You're in a difficult situation. Because other than me, you seem not to be aware that you only, will reap the possible consequences for every medication taken, and other lifestyle choices not taken. Not your doctor (which probably does recommend things only to avoid his own legal repercussion), or any other on the internet not knowing all your comorbidities, and legally simply not allowed to give medical advice.
You didn't ask for actual scientific references, for above claims - like that too low cholesterol would increase all cause mortality -to verify the extent of this risk for yourself, to see if it is not enough for you to take. And decide accordingly.
Mortality from all causes [R, R, R, R, R]
(The Rs are links to its scientific references, which weren't copied over by copy and paste into the forum.)
Without reliance on self-responsibility for my own health decisions, without learning to read scientific references for the truth-content in their claims, without being able to read my own lab-results (requested for as many bodily systems I could get), without monitoring every effect of comprehensive interventions (just without any pharmaceutical one, after understanding that a statin taken by 83 for 5 years only helps 1 of so many, by not decreased earlier mortality) - I wouldn't have been possible for me to affect remissions. And I don't think for any other - without any such determination in those learning-fields - it could be as likely.
The only option for you would be to find a good practitioner in person, having those abilities and making the decisions for you.

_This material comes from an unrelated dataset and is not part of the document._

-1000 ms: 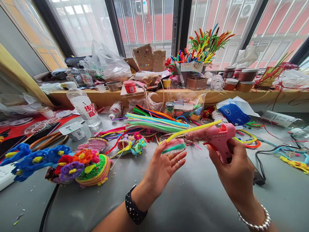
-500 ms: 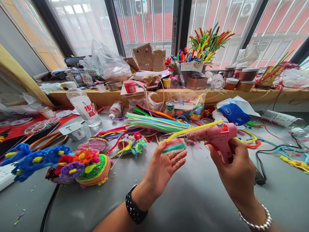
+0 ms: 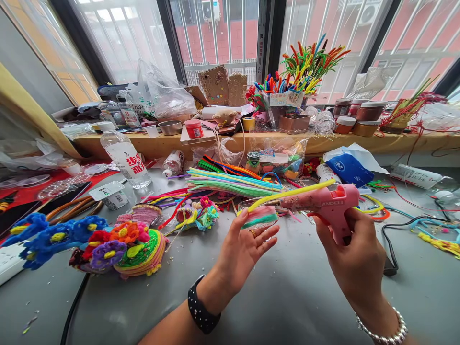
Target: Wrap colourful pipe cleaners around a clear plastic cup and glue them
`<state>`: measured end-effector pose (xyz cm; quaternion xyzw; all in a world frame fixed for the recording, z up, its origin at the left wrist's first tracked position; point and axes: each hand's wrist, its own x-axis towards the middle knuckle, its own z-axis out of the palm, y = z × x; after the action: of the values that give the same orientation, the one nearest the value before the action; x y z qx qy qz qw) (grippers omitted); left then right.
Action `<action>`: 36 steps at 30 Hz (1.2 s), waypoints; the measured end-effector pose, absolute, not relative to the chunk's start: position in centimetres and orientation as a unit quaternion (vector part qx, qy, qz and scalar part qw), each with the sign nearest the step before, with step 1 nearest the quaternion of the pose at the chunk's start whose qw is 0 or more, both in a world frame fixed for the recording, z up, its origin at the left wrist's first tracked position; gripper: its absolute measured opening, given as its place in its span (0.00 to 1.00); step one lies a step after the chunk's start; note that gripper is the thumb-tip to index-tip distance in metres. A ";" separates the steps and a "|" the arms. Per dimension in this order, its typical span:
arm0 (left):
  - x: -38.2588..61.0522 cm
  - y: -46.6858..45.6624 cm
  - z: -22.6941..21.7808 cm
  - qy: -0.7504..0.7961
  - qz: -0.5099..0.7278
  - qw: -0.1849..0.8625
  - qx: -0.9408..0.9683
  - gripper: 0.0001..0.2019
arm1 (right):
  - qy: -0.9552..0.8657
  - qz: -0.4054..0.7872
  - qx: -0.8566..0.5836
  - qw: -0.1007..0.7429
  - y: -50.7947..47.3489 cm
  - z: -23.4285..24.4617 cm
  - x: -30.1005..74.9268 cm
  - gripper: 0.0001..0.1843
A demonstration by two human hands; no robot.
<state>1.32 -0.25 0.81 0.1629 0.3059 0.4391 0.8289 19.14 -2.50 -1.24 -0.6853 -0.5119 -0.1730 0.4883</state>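
From where I stand, the left hand [image 3: 232, 261] has its thumb pressed to a small wrapped piece [image 3: 260, 218], with the forefinger mostly hidden behind it and the other fingers loosely spread just below, while the right hand [image 3: 359, 256] is curled firmly round the handle of a pink glue gun [image 3: 341, 208], a finger near the red trigger (whether it's squeezed, I can't make out). Pink and teal bands already lie side by side on the piece, just right of the left thumb, so that much looks done; a yellow strand [image 3: 291, 195] runs from that thumb across the gun's barrel, its far end loose above the right fingers, so I'd judge most of its length is left to fix. Beyond the left fingertips lies a bundle of pastel strands [image 3: 230, 183], apparently unused, and well to the left of those fingers sit fuzzy blue flowers [image 3: 57, 237] beside a green-topped round piece [image 3: 143, 251], both of which look finished to me
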 end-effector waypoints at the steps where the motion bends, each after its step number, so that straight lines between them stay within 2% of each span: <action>1: 1.3 -0.2 0.8 0.305 0.438 0.830 0.163 0.23 | -0.511 -0.173 -0.686 0.488 -2.5 -1.3 19.1 0.29; 36: 1.0 -0.3 1.1 0.276 0.436 0.839 0.174 0.28 | -0.499 -0.199 -0.686 0.491 -3.1 -1.1 19.7 0.30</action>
<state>1.01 -0.32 1.08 0.1743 0.2757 0.4355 0.8390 19.70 -3.07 -1.12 -0.6859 -0.4990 -0.1995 0.4907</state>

But to find such a person, you have to be able to discriminate, and therefore a minimum in self-education and understanding: It is still only you, who will reap all consequences for your decisions. After weighting risks and well evaluated benefits of interventions.
For a start, try to learn the difference between relative and absolute risk reductions reported in studies of interventions. Understand, that different study designs do have completely different relevance. For understanding lab-results, labtestanalyzer.com is a good learning resource, but yearly membership isn't cheap.